> WORK REQUEST: Return all the data exactly, keeping the pictures out.

START INPUT DATA

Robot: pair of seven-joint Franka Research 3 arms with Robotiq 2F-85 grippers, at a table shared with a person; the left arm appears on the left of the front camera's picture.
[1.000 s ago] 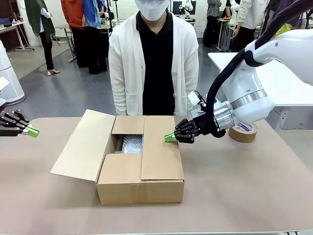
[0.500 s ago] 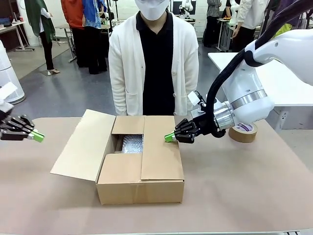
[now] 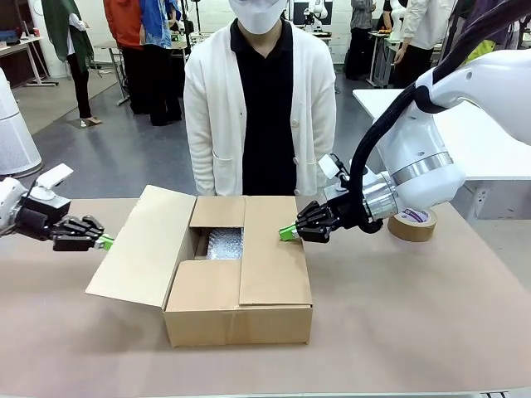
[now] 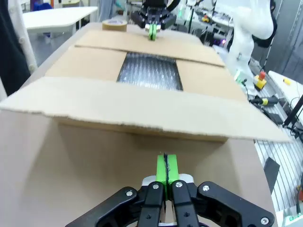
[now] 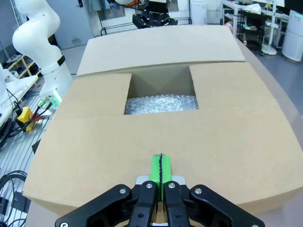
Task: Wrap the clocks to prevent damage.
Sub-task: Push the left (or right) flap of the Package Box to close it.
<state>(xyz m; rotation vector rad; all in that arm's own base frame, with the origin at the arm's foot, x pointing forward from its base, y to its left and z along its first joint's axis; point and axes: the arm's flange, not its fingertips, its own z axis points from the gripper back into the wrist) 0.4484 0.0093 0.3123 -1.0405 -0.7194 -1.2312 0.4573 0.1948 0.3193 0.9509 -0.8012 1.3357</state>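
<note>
Cardboard, brown and corrugated, makes up the shipping box (image 3: pixel 239 311) in the middle of the desk (image 3: pixel 415 332), and the silvery bubble-wrap bundle (image 3: pixel 224 243) shows through the square gap left in its top. We take that bundle to hold the clocks, though no clock face is visible.

Three flaps are folded in. The fourth, the long left flap (image 3: pixel 137 249), slopes outward and down toward the desk's left edge, its free edge running from the near side to the far side.

The left jaws are pressed shut on nothing, and their green pads (image 3: pixel 105 242) sit just beside that free edge, on its outer side. The flap therefore lies between them and the opening, straight ahead along the fingers in the left wrist view.

The right jaws, also shut and empty, have their green tips (image 3: pixel 286 233) at the folded right flap (image 3: pixel 274 265); we cannot tell whether they touch.

We judge the left arm nearer, with its push running across the flap's long edge, toward the right.
</note>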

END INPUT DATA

> RESPONSE TO THIS TASK:
Robot: pair of seven-joint Franka Research 3 arms with Robotiq 2F-85 grippers, at a table shared with a person; the left arm appears on the left of the front camera's picture.
[1.000 s ago] 
[0.500 s ago] 
[now] 
[now] 
[now] 
Task: Wrap the clocks to prevent damage.
Sub-task: Push the left (or right) flap of the Package Box to close it.
<state>(xyz m; rotation vector rad; all in that arm's own base frame, with the origin at the arm's foot, x pointing forward from its base, y to its left and z along its first joint's axis; point and axes: the arm's flange, not its fingertips, its own z axis points from the gripper back into the wrist) 0.4484 0.0093 0.3123 -1.0405 -0.7194 -1.2312 0.4573 0.1948 0.3193 0.9509 -0.8012 1.3357</state>
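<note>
Cardboard, brown and corrugated, makes up the shipping box (image 3: pixel 239 311) in the middle of the desk (image 3: pixel 415 332), and the silvery bubble-wrap bundle (image 3: pixel 224 243) shows through the square gap left in its top. We take that bundle to hold the clocks, though no clock face is visible.

Three flaps are folded in. The fourth, the long left flap (image 3: pixel 137 249), slopes outward and down toward the desk's left edge, its free edge running from the near side to the far side.

The left jaws are pressed shut on nothing, and their green pads (image 3: pixel 105 242) sit just beside that free edge, on its outer side. The flap therefore lies between them and the opening, straight ahead along the fingers in the left wrist view.

The right jaws, also shut and empty, have their green tips (image 3: pixel 286 233) at the folded right flap (image 3: pixel 274 265); we cannot tell whether they touch.

We judge the left arm nearer, with its push running across the flap's long edge, toward the right.
</note>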

What the exercise asked for is now done.